Go To The Devil Cake – early 1900’s

THE ORIGINAL ‘RECEIPT’

Go to the DEVIL CAKE.

2 cups sugar

⅓ cup butter

2 eggs

½ cup sour milk

1 teaspoon soda

2 ½ cups flour with

1 teaspoon B.P.

1 teaspoon vanilla

½ cup chocolate and cocoa mixed 

½ cup boiling water poured on chocolate and mixed into batter last thing

~Ida A. Shaver, handwritten receipt book. (Ida was born in 1871 and died in 1959)

THE UPDATED RECIPE

  • 2 c. brown sugar
  • ⅓ c. butter
  • ⅛ tsp. salt
  • 2 eggs
  • 1 tsp. vanilla
  • 2 ½ c. sifted all-purpose flour
  • 1 tsp. baking powder
  • ½ c. sour milk (to make sour milk use ½ Tbsp. lemon juice and add milk to ½ cup mark)
  • 1 tsp. baking soda
  • 1 oz. grated unsweetened baking chocolate
  • 4 Tb. cocoa
  • ½ c. boiling water.

Preheat oven to 350F.

Grease a 9-inch diameter tube pan with butter. (A tube pan is any type of round baking pan that has a tube in its centre – the type of pan that is used for an Angel’s Food Cake, for example.)

Grate the chocolate and combine it with the cocoa.

In a mixing bowl, cream together the sugar, butter and salt with a wooden spoon, until smooth.

Beat each egg lightly with a fork, and then add to the creamed mixture;  beat in thoroughly after each addition.

Add the vanilla, and beat in well.

Sift and measure the flour;  then add the baking powder to it, and sift together.

Add the baking soda to the sour milk, and stir until frothy.

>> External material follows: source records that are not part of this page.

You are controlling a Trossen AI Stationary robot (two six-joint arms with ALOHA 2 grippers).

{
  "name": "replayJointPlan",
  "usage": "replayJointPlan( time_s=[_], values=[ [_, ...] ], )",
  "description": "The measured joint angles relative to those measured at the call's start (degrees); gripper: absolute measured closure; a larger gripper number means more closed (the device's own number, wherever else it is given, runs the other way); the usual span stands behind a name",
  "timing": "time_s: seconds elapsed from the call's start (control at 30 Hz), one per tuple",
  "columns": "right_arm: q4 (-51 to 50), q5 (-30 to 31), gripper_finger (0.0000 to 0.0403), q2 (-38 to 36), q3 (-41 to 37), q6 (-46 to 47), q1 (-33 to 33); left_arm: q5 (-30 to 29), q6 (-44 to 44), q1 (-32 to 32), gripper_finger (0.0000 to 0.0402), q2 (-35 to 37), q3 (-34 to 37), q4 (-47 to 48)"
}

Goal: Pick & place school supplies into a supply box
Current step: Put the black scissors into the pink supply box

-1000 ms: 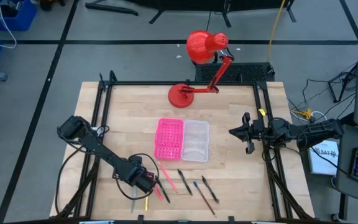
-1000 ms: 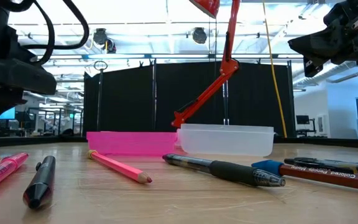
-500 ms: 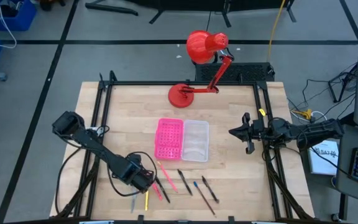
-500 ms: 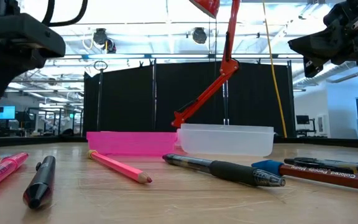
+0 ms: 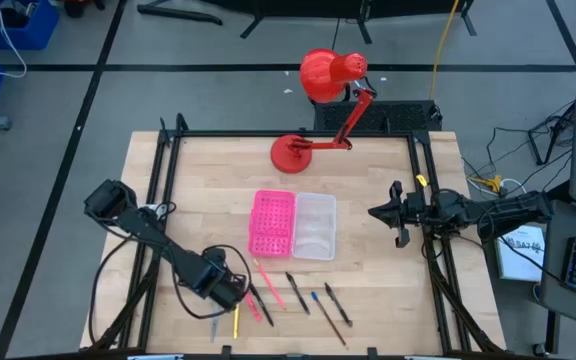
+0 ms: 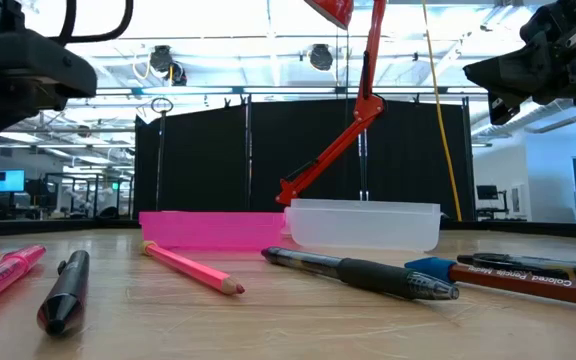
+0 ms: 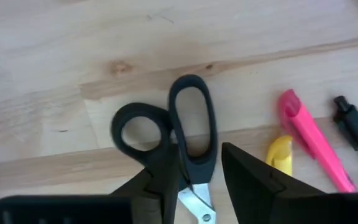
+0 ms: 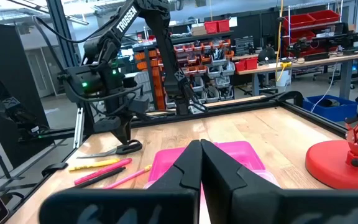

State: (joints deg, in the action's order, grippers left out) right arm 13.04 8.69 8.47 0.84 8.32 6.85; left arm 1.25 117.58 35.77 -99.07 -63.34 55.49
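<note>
Black-handled scissors [image 7: 178, 144] lay between the parted left gripper [image 7: 199, 163] fingers, apparently ungrasped; closing off-centre risked skidding them into the pink highlighter [image 7: 311, 143].

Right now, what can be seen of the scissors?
The scissors are small, with two glossy black oval handle loops that look plastic and silver blades joined at a visible pivot. They lie flat on the wooden table near its front left corner, blades closed as far as shown. The left gripper is open just above them, a finger on either side of the blades near the pivot; contact cannot be confirmed. A yellow pen and a pink highlighter lie beside them, apart.
</note>
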Motion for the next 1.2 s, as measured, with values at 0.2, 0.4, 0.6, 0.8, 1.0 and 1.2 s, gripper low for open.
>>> replayJointPlan(
  time_s=[0.2, 0.4, 0.6, 0.8, 1.0, 1.2],
  values=[
    [-0.02, 0.0, 0.0403, 0.0, -0.02, 0.0, -0.02, -0.05, 1.6, 0.9, 0.0246, 0.0, 1.4, -0.1],
    [-0.02, 0.0, 0.0403, 0.0, -0.01, 0.0, -0.01, -0.13, 2.16, 1.05, 0.0241, 0.0, 2.86, -0.69],
    [-0.02, 0.0, 0.0403, 0.01, -0.02, 0.0, 0.0, -0.86, 2.19, 1.04, 0.024, 0.0, 7.03, -7.9],
    [-0.02, 0.0, 0.0403, 0.02, -0.01, 0.0, -0.01, -0.09, 3.94, 1.07, 0.024, 0.44, 11.85, -15.19],
    [-0.04, 0.0, 0.0403, 0.02, -0.01, 0.0, -0.01, 1.11, 4.16, 1.03, 0.0292, 0.55, 13.15, -15.8],
    [-0.07, 0.0, 0.0403, 0.02, -0.02, 0.0, 0.0, 0.59, 2.45, 1.07, 0.0353, 0.54, 13.19, -15.89]
  ],
)
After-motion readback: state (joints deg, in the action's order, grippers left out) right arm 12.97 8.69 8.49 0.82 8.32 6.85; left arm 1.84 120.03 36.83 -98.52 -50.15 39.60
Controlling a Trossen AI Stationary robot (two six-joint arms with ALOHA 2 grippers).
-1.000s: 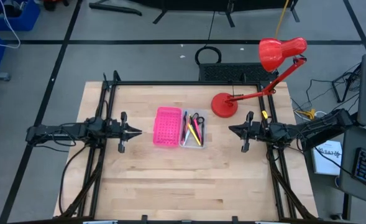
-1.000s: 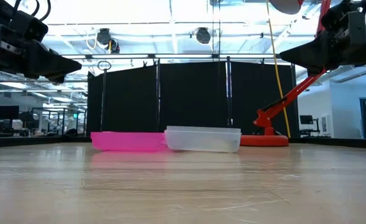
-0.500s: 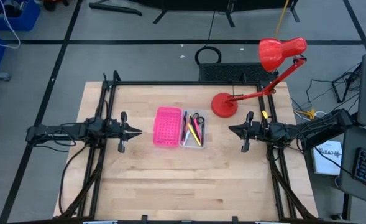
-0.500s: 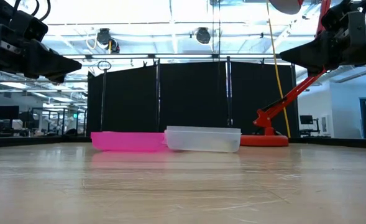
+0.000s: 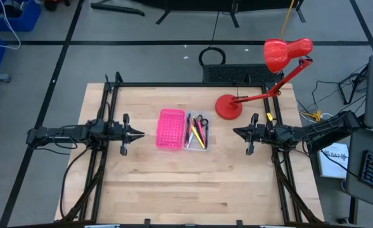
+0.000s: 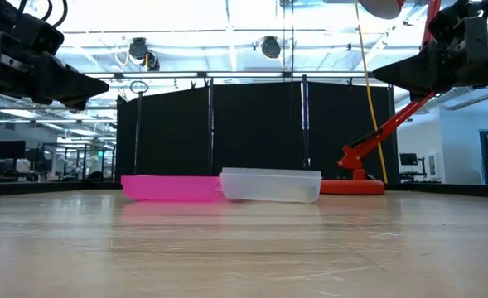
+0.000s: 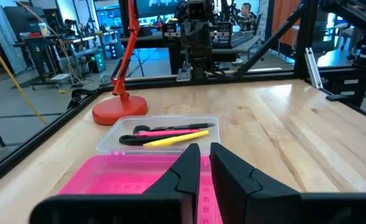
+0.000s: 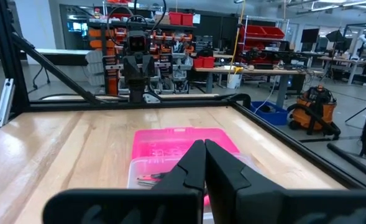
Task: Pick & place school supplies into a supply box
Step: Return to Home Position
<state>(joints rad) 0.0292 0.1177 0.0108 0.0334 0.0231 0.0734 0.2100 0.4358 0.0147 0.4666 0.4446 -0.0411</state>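
Note:
The translucent supply box sits at mid-table on its flat bottom, right beside a bright pink perforated tray. Inside the box lie black-handled scissors, a pink-red pen, a yellow pencil and a black pen. My left gripper hovers left of the pink tray, empty, its fingers together but for a narrow slit. My right gripper hovers right of the box, shut and empty. In the low view both stand well above the tabletop.
A red desk lamp stands with its base on the far side of the table, just behind and right of the box; its arm slants out to the head beyond the far right corner. A black frame rims the table. Bare wood fills the near half.

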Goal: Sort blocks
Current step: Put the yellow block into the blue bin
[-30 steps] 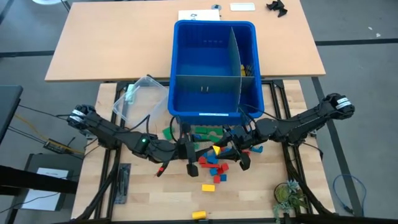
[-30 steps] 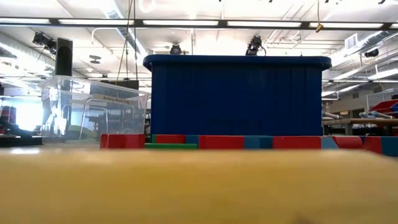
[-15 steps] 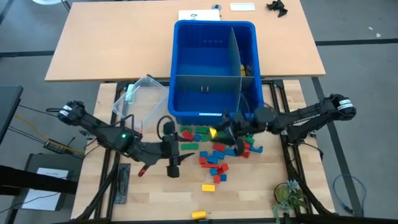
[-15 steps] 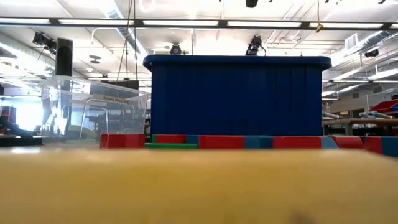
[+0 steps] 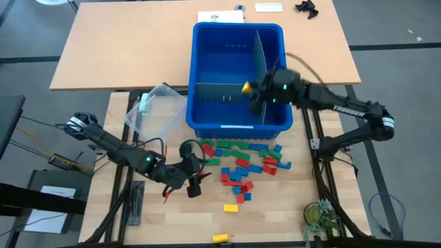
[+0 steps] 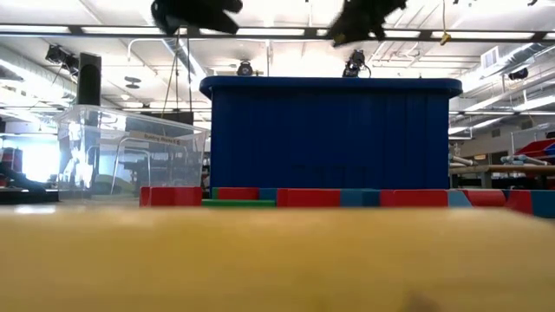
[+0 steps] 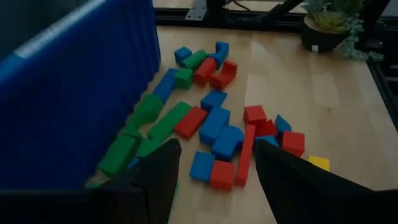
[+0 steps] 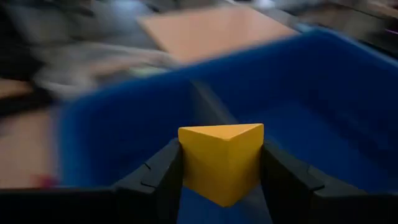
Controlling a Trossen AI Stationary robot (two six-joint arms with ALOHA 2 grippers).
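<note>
Blocks (image 5: 241, 165) in red, blue, green and yellow lie scattered on the wooden table (image 5: 303, 200) just off the six o'clock side of the large blue bin (image 5: 238, 76), with one yellow block (image 5: 231, 207) lying apart toward six o'clock and another (image 5: 220, 238) at the table's near edge. One yellow wedge-shaped block (image 8: 221, 162) is clamped between the fingers (image 8: 161, 177) of the right gripper (image 5: 249, 91), which hangs over the bin's interior, at the divider (image 5: 260, 65) near its centre. The left gripper (image 5: 195, 180) sits low over the table at about eight o'clock from the pile of blocks, its fingers (image 7: 155, 177) apart with nothing between them; its wrist view looks along the bin's blue wall over the scattered blocks. A small clear plastic tub (image 5: 155, 107) rests at the bin's nine o'clock side, and a small potted plant (image 5: 320, 217) stands at the table's five o'clock corner.
</note>
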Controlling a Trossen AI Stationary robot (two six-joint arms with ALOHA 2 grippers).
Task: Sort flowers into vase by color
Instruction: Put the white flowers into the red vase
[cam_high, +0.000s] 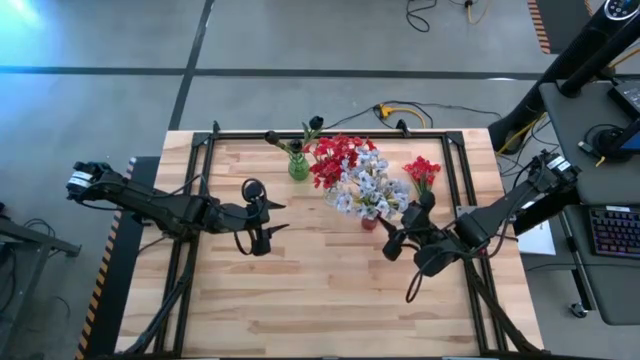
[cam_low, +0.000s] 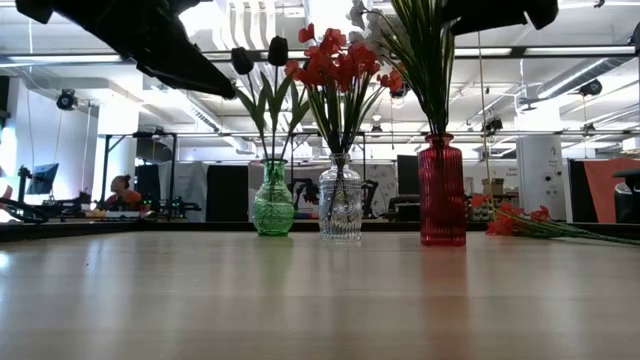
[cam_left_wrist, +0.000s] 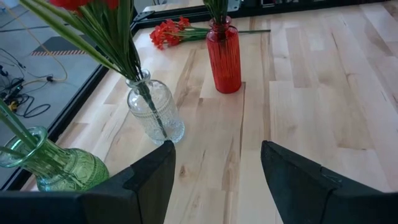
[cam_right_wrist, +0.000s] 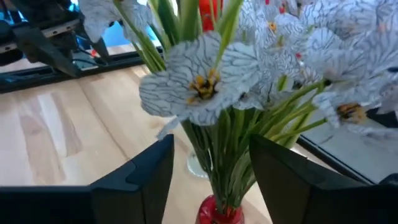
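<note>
Right claw (cam_high: 400, 241) open beside pale blue-white flowers (cam_high: 367, 186) in red vase (cam_low: 442, 190); left claw (cam_high: 268, 218) open, hovering over bench (cam_high: 320, 300); red spray (cam_high: 421, 172) lying on bench

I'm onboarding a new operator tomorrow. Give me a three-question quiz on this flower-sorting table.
1. Multiple choice: which vase holds the pale blue-white flowers? A green, B clear, C red.
2. True or false: a red spray lies loose on the table.
3. Fill in: the dark buds stand in the ___ vase.

Key:
1. C, the red vase; the right gripper is next to it, fingers apart.
2. True; it lies on the table beyond the red vase.
3. Green: the green vase, beside the clear vase of red flowers.
</note>
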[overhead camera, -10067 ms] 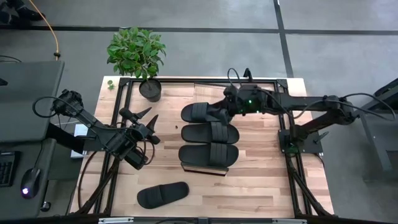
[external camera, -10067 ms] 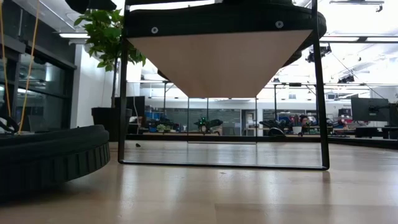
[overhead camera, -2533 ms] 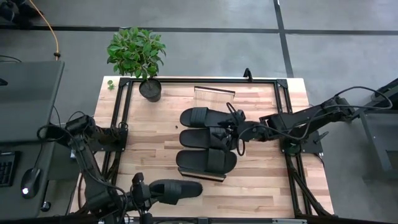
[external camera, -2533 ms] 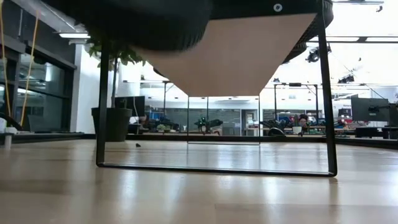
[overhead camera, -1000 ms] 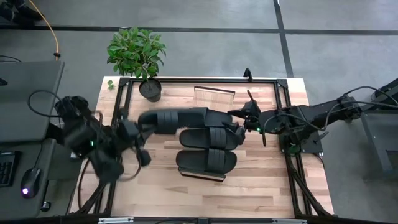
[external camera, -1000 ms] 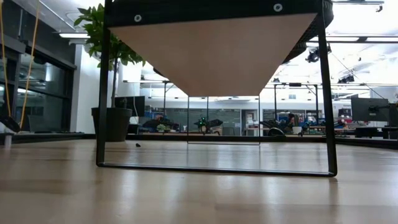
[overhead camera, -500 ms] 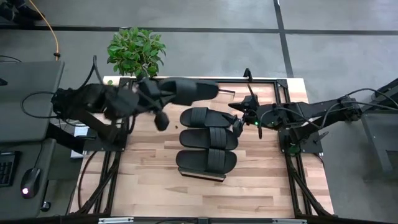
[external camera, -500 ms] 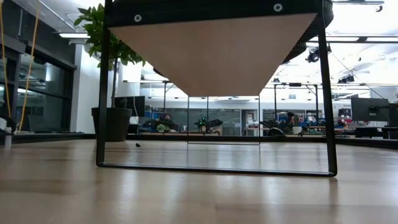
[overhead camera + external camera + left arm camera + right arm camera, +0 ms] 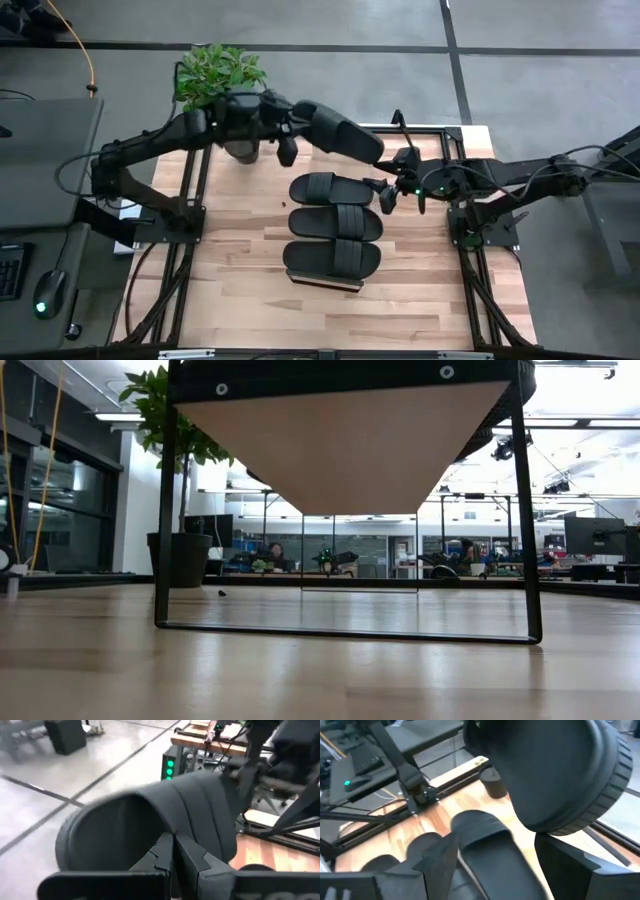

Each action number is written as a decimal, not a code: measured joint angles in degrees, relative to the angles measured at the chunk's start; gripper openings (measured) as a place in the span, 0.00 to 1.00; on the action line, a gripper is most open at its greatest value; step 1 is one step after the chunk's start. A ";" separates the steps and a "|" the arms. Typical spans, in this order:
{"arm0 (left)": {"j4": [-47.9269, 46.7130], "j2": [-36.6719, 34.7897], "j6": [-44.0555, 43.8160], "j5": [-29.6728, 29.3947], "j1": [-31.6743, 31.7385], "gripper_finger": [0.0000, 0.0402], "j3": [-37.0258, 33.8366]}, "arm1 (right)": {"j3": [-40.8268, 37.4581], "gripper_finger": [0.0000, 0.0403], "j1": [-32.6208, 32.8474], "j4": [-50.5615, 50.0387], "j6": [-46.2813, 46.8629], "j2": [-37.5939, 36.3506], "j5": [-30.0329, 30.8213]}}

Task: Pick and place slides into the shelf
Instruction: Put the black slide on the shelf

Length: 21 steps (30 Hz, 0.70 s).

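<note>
The left gripper [image 9: 290, 135] clamps a black ribbed-strap slide [image 9: 338, 131] aloft over the shelf's [image 9: 322, 279] far end; the right gripper [image 9: 388, 190] gapes empty.

Matt ribbed black slides [image 9: 335, 219]; pale wood-grain shelf [image 9: 350, 440], dark metal frame.
</note>
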 joint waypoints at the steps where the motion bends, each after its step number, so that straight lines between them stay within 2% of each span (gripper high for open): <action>1: 1.49 0.07 -0.03 2.60 1.95 0.00 -1.57 | 0.00 0.63 -0.21 -0.95 0.23 -0.57 0.27; 5: 8.83 0.19 -1.99 13.73 8.86 0.00 -8.28 | 0.00 0.63 -0.63 -2.85 0.23 -2.79 1.21; 12: 22.34 0.27 -4.41 24.83 15.25 0.00 -21.07 | 0.04 0.63 -0.63 -3.23 -0.22 -6.58 1.42; 16: 28.86 0.31 -6.01 27.34 17.04 0.00 -26.18 | 0.04 0.63 -0.63 -3.63 -0.22 -7.71 1.60; 21: 34.00 0.30 -8.09 29.51 16.82 0.00 -29.30 | 0.04 0.63 -1.00 -3.46 -1.29 -8.13 2.95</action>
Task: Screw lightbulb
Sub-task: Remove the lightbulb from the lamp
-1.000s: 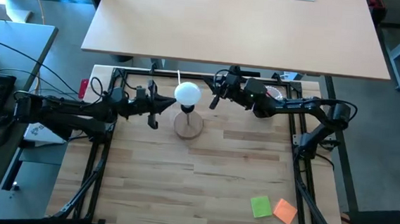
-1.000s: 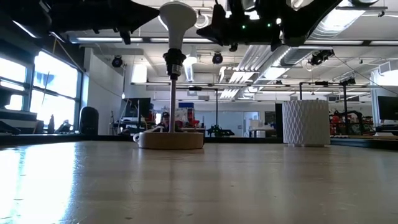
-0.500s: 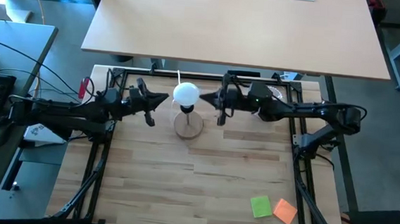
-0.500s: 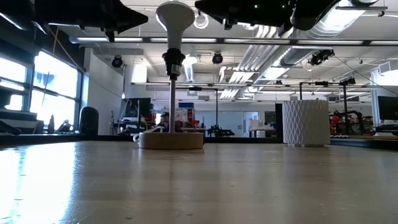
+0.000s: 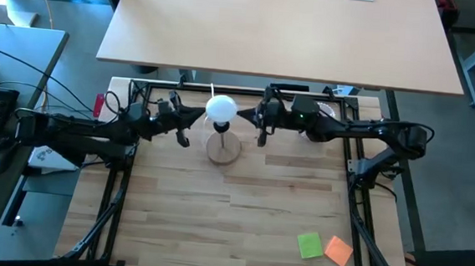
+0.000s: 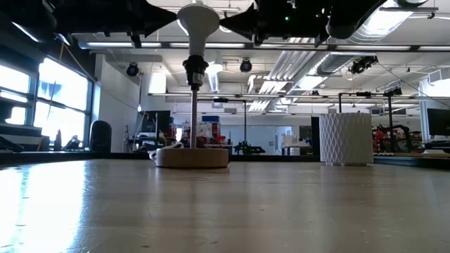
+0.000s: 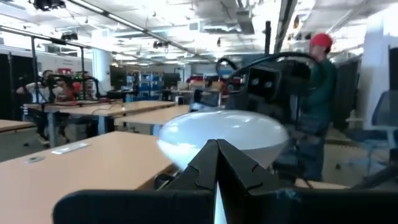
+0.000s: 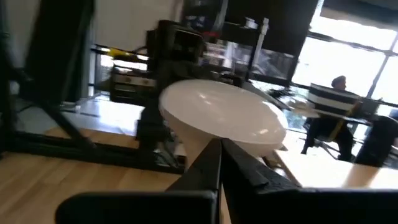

Alternately add portions of the sour milk, and then the flour, to the batter mixture;  beat thoroughly with a wooden spoon after each addition.

Add the boiling water to the cocoa and grated chocolate; stir to blend together.

Immediately add the chocolate mixture to the batter, and beat thoroughly until smooth and light in texture.

Pour the batter into the buttered tube pan, and run a knife through the batter to eliminate any air pockets.

Bake in the preheated oven at 350F for approximately 1 hour, or until a cake tester, when inserted into the deepest part of the cake, comes out clean.

Remove from the oven, and cool on a rack for 5 to 10 minutes;  then gently loosen the edges of the cake with a sharp knife, and invert the cake onto a serving plate.

Remove the tin when the cake ‘drops’ onto the plate.

Allow to cool, and then ice as desired.

Go To The Devil Cake is best served the day that it is baked; it has a lovely, moist texture, and rich, chocolatey flavour.

“Devil Cake” or “Devil’s Food” was a popular chocolate cake during the early years of the twentieth century.  At that time, the name was considered rather risqué.  In my grandmother’s handwritten cook book, “Go to the” appears to have been added in a different hand;  I suspect that one of my mischievous uncles was the guilty culprit!